Year In Review: 2006

It’s time for my second annual best-of list for 2006.  These are always tough calls so take them with a grain of salt.  Obviously I could go on and on but this list hits on a few of the books that kept me out of trouble in 2006.    [Note: these books were not necessarily published in the past year.]

Best Blog: This is one of the easiest choices and it goes to Tim Greenman’s Walking the Berkshires.  Tim describes his site as an “eclectic weaving of human narrative, natural history, and conservation science with the Berkshire and Litchfield Hills as both its backdrop and point of departure. I am interested in how land and people, past and present manifest in the broader landscape and social fabric of our communities.”  The site is entertaining and educational.  Thanks Tim!

Favorite History Book of 2006: Raymond Arsenault, Freedom Riders: 1961 and the Struggle for Racial Justice (Oxford University Press, 2006).

Best Overall Civil War Military History: Steven E. Woodworth, Nothing But Victory: The Army of the Tennessee, 1861-1865 (Knopf, 2005). 

Best Biography:  Joan Cashin, First Lady of the Confederacy: Varina Davis’s Civil War (Harvard University Press, 2006).   

Best Confederate Study: Armstead L. Robinson, Bitter Fruits of Bondage: The Demise of Slavery and the Collapse of the Confederacy, 1861-1865 (University of Virginia Press, 2005) 
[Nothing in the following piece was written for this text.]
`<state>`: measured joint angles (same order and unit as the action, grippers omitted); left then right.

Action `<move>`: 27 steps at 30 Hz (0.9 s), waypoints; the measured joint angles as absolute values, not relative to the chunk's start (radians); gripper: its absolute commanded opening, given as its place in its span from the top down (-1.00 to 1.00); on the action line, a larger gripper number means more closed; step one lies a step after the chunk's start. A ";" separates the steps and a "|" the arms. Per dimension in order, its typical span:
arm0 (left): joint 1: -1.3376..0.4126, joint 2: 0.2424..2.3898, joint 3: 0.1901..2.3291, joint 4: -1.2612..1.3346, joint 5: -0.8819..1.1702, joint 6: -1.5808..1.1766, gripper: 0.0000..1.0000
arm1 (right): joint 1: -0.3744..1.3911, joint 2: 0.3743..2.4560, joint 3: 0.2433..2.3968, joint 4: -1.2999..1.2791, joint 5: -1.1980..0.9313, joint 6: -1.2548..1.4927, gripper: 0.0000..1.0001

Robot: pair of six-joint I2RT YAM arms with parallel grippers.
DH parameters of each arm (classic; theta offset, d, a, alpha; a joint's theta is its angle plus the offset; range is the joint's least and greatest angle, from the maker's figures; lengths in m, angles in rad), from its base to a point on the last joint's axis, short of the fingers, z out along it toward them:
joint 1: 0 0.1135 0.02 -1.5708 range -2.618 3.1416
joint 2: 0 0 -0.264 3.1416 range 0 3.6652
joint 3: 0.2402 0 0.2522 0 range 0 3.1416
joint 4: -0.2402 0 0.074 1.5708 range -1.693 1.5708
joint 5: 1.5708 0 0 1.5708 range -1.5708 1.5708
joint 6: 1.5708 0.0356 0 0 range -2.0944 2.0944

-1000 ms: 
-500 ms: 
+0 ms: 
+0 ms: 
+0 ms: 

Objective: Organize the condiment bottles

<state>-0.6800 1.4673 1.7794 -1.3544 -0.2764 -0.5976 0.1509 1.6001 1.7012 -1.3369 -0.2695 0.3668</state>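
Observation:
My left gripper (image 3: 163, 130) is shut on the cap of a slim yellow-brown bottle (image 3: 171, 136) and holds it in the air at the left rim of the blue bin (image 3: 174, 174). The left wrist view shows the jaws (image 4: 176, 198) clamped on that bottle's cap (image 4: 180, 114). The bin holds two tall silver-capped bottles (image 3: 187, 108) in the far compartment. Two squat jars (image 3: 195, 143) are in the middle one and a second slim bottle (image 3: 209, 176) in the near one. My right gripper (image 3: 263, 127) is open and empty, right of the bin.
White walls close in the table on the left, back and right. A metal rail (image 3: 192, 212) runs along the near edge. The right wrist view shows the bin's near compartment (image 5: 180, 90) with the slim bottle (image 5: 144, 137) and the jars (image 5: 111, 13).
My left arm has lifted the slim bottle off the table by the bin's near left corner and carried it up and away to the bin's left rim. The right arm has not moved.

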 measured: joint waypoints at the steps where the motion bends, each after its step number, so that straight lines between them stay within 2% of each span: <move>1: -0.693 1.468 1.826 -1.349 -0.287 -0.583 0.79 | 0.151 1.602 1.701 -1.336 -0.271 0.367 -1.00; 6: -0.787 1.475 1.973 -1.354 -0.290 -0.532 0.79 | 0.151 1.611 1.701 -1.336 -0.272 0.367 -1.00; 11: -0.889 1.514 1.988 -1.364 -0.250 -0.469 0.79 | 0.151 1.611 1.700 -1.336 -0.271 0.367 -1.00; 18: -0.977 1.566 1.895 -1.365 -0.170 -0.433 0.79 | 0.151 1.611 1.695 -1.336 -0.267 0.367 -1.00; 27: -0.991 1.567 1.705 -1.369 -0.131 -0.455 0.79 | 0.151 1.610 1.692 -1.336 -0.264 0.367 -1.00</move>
Best Union Study: Jennifer Weber, Copperheads: The Rise and Fall of Lincoln’s Opponents in the North (Oxford University Press, 2006).

Best Slavery Study: David Brion Davis, Inhuman Bondage: The Rise and Fall of Slavery in the New World (Oxford University Press, 2006). 

Best Memory Study: James and Lois Horton eds, Slavery and Public History: The Tough Stuff of American Memory (The New Press, 2006). 

Best Edited Collection: Gary W. Gallagher, The Shenandoah Valley Campaign of 1864 (University of North Carolina Press, 2006). 

Best Social History: Jonathan Dean Sarris, A Separate Civil War: Communities in Conflict in the Mountain South (University of Virginia Press, 2006). 

Best Myth Buster: Roger L. Ransom, The Confederate States of America: What Might Have Been (Norton, 2005). 

Best Gettysburg Book: Kent M. Brown, Retreat From Gettysburg: Lee, Logistics, and the Pennsylvania Campaign (University of North Carolina Press, 2005).

Some good things to look forward to in the new year are studies by William Freehling, Chandra Manning, and Nelson Lankford.  Congratulations to the winners.  Awards are in the mail.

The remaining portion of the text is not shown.